Назад | Перейти на главную страницу

Запрос удаленной службы (запрос sc.exe) завершается с ошибкой «доступ запрещен» для одной службы, но не для других.

Я пытаюсь удаленно удалить определенную службу, но получаю известное сообщение «FAILED 5: Access is denied». сообщение. Я сократил тестовый пример до запуска

sc \\remotemachine.domain.local query "flexnet licensing service"

и я получаю

[SC] EnumQueryServicesStatus:OpenService FAILED 5:
Access is denied.

Интересно то, что я могу удаленно запросить практически любую другую службу от того же клиента, и это не проблема. Хост-машина

Используя того же пользователя при входе в систему непосредственно на машине, я могу без проблем запрашивать, запускать или останавливать эту «службу лицензирования flexnet», только когда я пытаюсь сделать это удаленно, я сталкиваюсь с проблемой.

Первоначально мы столкнулись с этой проблемой, когда наш деинсталлятор не смог удалить эту службу с помощью Windows C API. Программа удаления будет нормально работать при запуске непосредственно на машине, но при удаленном вызове через WMI она не сработает. Мы постепенно сокращаем количество тестовых примеров, и до сих пор во всех случаях запросы, попытки остановить или удалить эту конкретную службу заканчивались неудачей при удаленной попытке.

Я также пробовал удаленно вызвать пакетный скрипт, который содержал команды:

powershell.exe -Command "Start-process C:\myDeleteSvc.exe -Verb RunAs"

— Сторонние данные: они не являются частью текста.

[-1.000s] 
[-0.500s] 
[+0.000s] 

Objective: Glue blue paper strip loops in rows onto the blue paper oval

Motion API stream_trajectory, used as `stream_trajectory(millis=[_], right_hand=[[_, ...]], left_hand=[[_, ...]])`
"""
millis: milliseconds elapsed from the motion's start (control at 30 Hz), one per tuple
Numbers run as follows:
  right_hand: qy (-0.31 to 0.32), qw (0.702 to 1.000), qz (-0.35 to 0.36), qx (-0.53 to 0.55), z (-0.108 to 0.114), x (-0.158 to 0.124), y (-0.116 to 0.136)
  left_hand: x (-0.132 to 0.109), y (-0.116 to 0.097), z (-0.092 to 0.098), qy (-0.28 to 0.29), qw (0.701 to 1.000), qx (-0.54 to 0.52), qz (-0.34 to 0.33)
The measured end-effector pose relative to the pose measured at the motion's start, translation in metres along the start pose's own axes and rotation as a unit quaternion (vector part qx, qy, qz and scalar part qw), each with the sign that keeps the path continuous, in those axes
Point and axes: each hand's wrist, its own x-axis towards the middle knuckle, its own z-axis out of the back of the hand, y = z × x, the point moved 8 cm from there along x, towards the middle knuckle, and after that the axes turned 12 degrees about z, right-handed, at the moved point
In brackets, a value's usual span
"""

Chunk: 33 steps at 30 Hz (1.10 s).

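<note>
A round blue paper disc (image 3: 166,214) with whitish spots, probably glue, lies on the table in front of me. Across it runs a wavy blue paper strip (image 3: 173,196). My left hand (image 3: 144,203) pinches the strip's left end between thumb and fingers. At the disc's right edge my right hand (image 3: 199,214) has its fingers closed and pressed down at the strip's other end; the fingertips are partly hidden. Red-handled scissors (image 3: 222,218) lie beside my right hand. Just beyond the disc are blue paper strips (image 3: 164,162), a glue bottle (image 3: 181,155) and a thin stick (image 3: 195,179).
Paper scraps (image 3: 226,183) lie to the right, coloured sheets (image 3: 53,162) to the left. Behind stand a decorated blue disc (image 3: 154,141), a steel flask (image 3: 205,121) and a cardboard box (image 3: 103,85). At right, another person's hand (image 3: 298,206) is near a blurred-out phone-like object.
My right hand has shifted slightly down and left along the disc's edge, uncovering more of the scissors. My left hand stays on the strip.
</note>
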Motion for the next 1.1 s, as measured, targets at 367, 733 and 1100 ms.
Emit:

Где myDeleteSvc.exe - это простая программа, установленная на целевой машине для удаления службы. с помощью Windows C API, но это также не удалось при вызове OpenService с отказом в доступе. Опять же, он отлично работает, если запускать его прямо на машине.

У меня такое случалось с сервисом, установленным на машинах с Windows 7 и 2008R2 (не тестировал на других платформах).

Данная услуга предназначена для стороннего программного обеспечения. Он зависит от службы инструментария управления Windows, но даже когда я вручную удаляю все зависимости (и иждивенцы), его по-прежнему нельзя запросить удаленно.

Есть ли у кого-нибудь дополнительные предложения по расследованию (или решениям)?

Есть один случай, когда сервис можно удалить удаленно. Мы поговорили со службой поддержки этого продукта, пытаясь разобраться в проблеме, и, хотя они тоже озадачены, они предоставили msi-файл, который при удаленном запуске удалял рассматриваемую службу. У нас нет доступа к тому сценарию, который использовался для создания этого msi-файла, но нам сказали, что это «очень просто, и все, что он сделал, - это удалил службу». Один из возможных путей исследования - понять, делает ли деинсталляция службы msi что-то «лишнее», когда выполняет деинсталляцию - кто-нибудь знает?

Некоторые связанные вопросы, хотя все они кажутся одной и той же темой UAC и работы от имени администратора, и поскольку я могу удаленно запрашивать другие службы, я думаю, что моя проблема должна быть немного другой. Включение ссылок заставляет бота думать, что это спам, поэтому просто ищите по заголовкам.

Благодаря Craig620 проблема действительно была связана с дескриптором безопасности.

C:>sc sdshow "flexnet licensing service"

D:(D;;CCDCLCSWRPWPDTLOCRSDRCWDWO;;;NU)(A;;CCDCLCSWRPWPDTLOCRSDRCWDWO;;;BA)(A;;CCDCLCSWRPWPDTLOCRSDRCWDWO;;;SY)(A;;CCLCSWRPLOCRRC;;;IU)S:(AU;FA;CCDCLCSWRPWPDTLOCRSDRCWDWO;;;WD)

C:>sc sdshow myService

D:(A;;CCLCSWRPWPDTLOCRRC;;;SY)(A;;CCDCLCSWRPWPDTLOCRSDRCWDWO;;;BA)(A;;CCLCSWLOCRRC;;;IU)(A;;CCLCSWLOCRRC;;;SU)S:(AU;FA;CCDCLCSWRPWPDTLOCRSDRCWDWO;;;WD)

И из Синтаксис SID мы видим первую запись ((D;;...;;;NU)) Отключает большинство разрешений для всего, что поступает по сети (NU). Когда я изменил SD, чтобы иметь те же разрешения без NU отключение, я мог запросить и удалить службу удаленно, используя sc.exe команда.